Hace tiempo que el funcionamiento del Consejo es
cuestionado, pero los audios demuestran que se ha convertido en el centro de
una red de corrupción, cuyas ramificaciones llegan al Ministerio Público, el
Poder Judicial y el Congreso. Corrupción administrativa, donde los partícipes
no son solamente funcionarios públicos. En posteriores artículos,
profundizaremos en este asunto.
Los audios fueron grabados en una interceptación
telefónica solicitada por una fiscal y autorizada por un juez en el Callao
dentro de una investigación por narcotráfico. Sin embargo, terminaron en manos
de IDL-Reporteros, un portal web de
investigación periodística dirigido por el judoca y conocido periodista Gustavo
Gorriti. Algunos audios llegaron a otros medios de comunicación, pero la
primicia la tiene IDL-Reporteros.
Pese que la mayoría de audios pueden ser pruebas para
futuros procesos penales contra los implicados, hay una pregunta que pocos se
formulan: ¿cómo IDL-Reporteros obtuvo esos audios, que son parte de una
investigación fiscal?.
Gorriti dijo en una entrevista televisiva que
IDL-Reporteros está haciendo “periodismo
de investigación” y que “todo
periodista investiga”. Se equivoca. El periodista debe ser culto, pero no
necesariamente investigador, porque indagar, recopilar, revisar y volver a
indagar requiere paciencia, esfuerzo y minuciosidad que no todos pueden. ¡Por favor!,
filtrar audios que grabaron otros por TV, radio, prensa escrita o Internet NO
es periodismo de investigación.
No es la primera vez que los periodistas imponen la “audiocracia”:
en 2008 comenzó la revelación de una serie de audios sobre hechos de corrupción
en concesión de lotes petroleros, cortesía de una importante televisora
privada. En lugar de propalar todos los audios de una sola vez, se hacía semana
tras semana minando irremediablemente el prestigio político del gobierno de Alan
García. Aquella vez todos los audios fueron grabados ilegalmente por una
empresa de seguridad privada y jamás se llegaron a conocer cuántos había,
porque no hubo más difusiones cuando la ciudadanía se cansó de ese tema. Los
últimos audios ni siquiera revelaban delitos sino sólo eran (ridículas) conversaciones
privadas. Este ataque mediático tenía propósito político y, posiblemente, los
audios de ahora también.
Hace varios años la periodista Cecilia Valenzuela dijo
que este tipo de primicias nunca son “gratuitas”: siempre circula dinero. Por
ejemplo, cuando periodistas quieren acceder a expedientes judiciales (no existe
una ley que regule la materia) suelen “sobornar” a secretarios o asistentes de
despachos para conseguirlos. Cuando la documentación en distintas entidades públicas
es más reservada (la entrega a terceros es delito), el dinero que reciben los
informantes es mayor. O sea, el periodismo de investigación se ha vuelto “corruptor”.

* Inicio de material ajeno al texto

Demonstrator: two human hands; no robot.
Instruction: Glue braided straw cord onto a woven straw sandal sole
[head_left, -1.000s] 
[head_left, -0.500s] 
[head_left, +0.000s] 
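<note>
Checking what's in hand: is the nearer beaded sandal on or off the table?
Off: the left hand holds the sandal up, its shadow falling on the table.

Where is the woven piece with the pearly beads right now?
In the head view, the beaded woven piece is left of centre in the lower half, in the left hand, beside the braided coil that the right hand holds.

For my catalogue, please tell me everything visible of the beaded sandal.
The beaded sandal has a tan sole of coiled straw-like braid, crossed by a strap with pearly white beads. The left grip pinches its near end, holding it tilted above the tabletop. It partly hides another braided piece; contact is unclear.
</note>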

Quizá por eso Gorriti dijo públicamente que sólo “muertos dejarían de propalar los audios”.
Gorriti, de quien se decía en la década de 1980 que era “informante” de la Central Intelligence Agency (CIA) de los
Estados Unidos, no haría esa arrogante declaración si no se sintiese “respaldado”
por gente influyente en la Policía Nacional y el Ministerio del Interior.
Ergo, no veo un fin de lucha anticorrupción en la
difusión de los audios, pero sí pueden servir para luchar contra la corrupción.
No obstante, enfatizo que prefiero el imperio de la ley que el dominio de la “audiocracia”.